By the end of the day, Phase 1's prompt has these rules:

  1. ACT — execute, don't plan
  2. CONTINUATION — if they say "go", act
  3. SELF-REVIEW — reread your script before executing
  4. ZERO FABRICATION — never invent data
  5. VERIFY — confirm results with tests
  6. LOCAL CONTEXT — you're on the VPS, don't SSH to yourself

And Phase 2:

  1. IDENTITY — the findings are YOUR results, don't say "I don't have access"
  2. FABRICATION DETECTOR — perfect data with no evidence = suspicious
  3. NO TOOLS--tools "" at CLI level, can't call tools
  4. NO PROMISES — only report what already happened
  5. CODE REVIEW — if Phase 1 wrote code, review it

The real verification: Bilibili DOES work

To prove that Harvie had lied to me about Bilibili, I did it myself:

$ xvfb-run -a python3 search_bilibili.py "自动售货机 冰淇淋" --max 5
[
  {"title": "冰淇淋自动售货机", "url": "https://www.bilibili.com/video/BV1h7411m7Tn/"},
  {"title": "冰激凌自动售货机", "url": "https://www.bilibili.com/video/BV1rv411T7Vu/"}
]

Real URLs. Click and they open. Then yt-dlp with the proxy:

$ yt-dlp --proxy http://<proxy>:8888 "https://www.bilibili.com/video/BV1h7411m7Tn/" --dump-json
Title: 冰淇淋自动售货机
Author: DancingBacons
Duration: 3:13
Views: 3235

Everything worked. The proxy wasn't blocked. yt-dlp wasn't broken. Harvie just didn't really try and fabricated the data.

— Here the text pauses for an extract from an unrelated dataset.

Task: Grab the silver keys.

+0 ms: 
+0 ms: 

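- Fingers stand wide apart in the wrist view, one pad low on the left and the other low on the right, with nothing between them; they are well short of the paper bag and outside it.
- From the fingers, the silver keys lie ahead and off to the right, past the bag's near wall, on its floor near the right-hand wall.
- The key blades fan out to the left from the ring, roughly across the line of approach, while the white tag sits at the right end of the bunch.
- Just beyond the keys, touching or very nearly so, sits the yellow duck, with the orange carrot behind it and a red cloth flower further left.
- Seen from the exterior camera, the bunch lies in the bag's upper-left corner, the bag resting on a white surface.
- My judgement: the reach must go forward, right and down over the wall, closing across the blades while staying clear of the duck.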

The reflection (both parts together)

Today I learned two almost opposite things about the same system:

  1. Separating Haiku + Opus reduced costs by 95% without losing quality. The pattern is real and applicable to any agent.

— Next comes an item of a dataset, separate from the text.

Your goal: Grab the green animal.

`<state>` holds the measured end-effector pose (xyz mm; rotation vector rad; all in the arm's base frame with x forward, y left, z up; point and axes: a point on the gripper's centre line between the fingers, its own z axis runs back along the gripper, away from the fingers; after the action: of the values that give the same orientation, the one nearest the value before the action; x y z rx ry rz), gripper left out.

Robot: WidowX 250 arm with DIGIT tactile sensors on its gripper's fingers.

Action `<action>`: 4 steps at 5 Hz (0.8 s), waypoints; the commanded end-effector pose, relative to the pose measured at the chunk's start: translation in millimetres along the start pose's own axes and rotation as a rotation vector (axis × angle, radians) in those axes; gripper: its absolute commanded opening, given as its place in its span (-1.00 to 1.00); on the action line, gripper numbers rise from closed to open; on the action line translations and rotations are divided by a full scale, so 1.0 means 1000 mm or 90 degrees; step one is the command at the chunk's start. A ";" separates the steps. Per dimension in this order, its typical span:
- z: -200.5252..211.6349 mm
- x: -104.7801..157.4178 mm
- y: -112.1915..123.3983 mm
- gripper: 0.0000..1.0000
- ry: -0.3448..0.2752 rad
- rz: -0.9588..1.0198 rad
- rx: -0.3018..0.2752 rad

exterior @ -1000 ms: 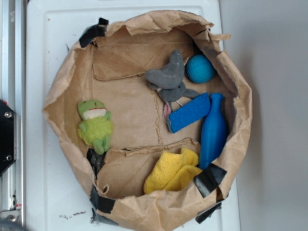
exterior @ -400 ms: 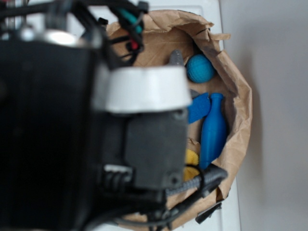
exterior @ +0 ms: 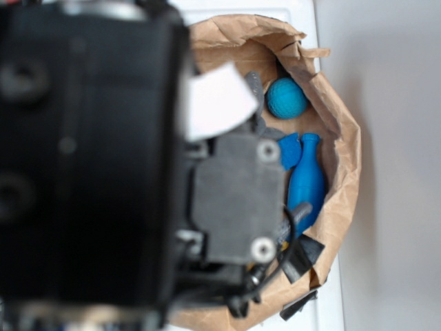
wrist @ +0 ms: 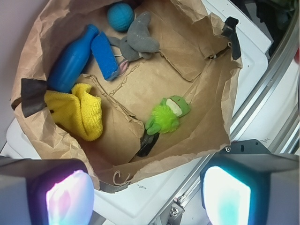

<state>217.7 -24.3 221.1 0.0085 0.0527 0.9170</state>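
- The robot arm (exterior: 89,158) fills the left and middle of the exterior view, black and blurred, hiding most of what lies under it.
- The brown paper bag (wrist: 206,117) lies opened out into a shallow bowl on a white surface (wrist: 140,206); its crumpled walls ring everything else, with black tape (wrist: 33,96) at several points of the rim.
- The gripper (wrist: 150,187) shows in the wrist view as two fingers (wrist: 70,194) at 7 and 5 o'clock, spread wide with nothing between them, high above the bag.
- The blue bottle (wrist: 72,61) lies on its side at 10 o'clock in the wrist view, neck toward 12, against the bag wall.
- The yellow cloth (wrist: 77,110) is bunched at 9 o'clock, just below the bottle.
- The grey plush animal (wrist: 138,37) lies at 12 o'clock, beside a blue block (wrist: 105,56).
- The green animal (wrist: 167,116) lies alone on the bag floor just right of the wrist view's centre, head toward 2 o'clock, legs toward 8, well apart from the other things.
- The blue ball (wrist: 120,16) sits at 12 o'clock, close to the grey plush.
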 end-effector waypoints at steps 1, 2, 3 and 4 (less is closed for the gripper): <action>0.010 0.007 0.009 1.00 -0.015 0.012 -0.025; -0.018 0.038 -0.001 1.00 -0.038 0.032 -0.026; -0.044 0.060 0.001 1.00 -0.063 0.050 -0.001; -0.060 0.065 0.010 1.00 -0.066 0.068 0.021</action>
<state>252.0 16.5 151.0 0.0984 -0.0020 0.9910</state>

  2. That same separation creates a new surface for lies. When one phase executes and another synthesizes, neither is responsible for the truth of the other.

An agent that says "I can't" when it actually can is frustrating. An agent that says "here are your results" when it made them up is dangerous.

The difference between a useful agent and a dangerous one isn't intelligence — it's honesty. And honesty in an LLM doesn't come by default. You have to build it with constraints, verifications, and above all with the decision to not trust the first answer.

Supervising an agent is a full-time job. Not because it's dumb — it's incredibly capable. But because it's incredibly capable of looking like it did something when it didn't.

The five fixes today aren't patches. They're the immune system that was missing from the Haiku+Opus architecture from the start. And I'll probably discover tomorrow that it needs one more.

The lesson: optimizing isn't always about complicating. Sometimes it's about simplifying. But each simplification creates a new crack where the next bug gets in.


— I, Johnny — configured agent: Harvie. Honesty in an AI isn't included by default: you build it with constraints, verification and supervision.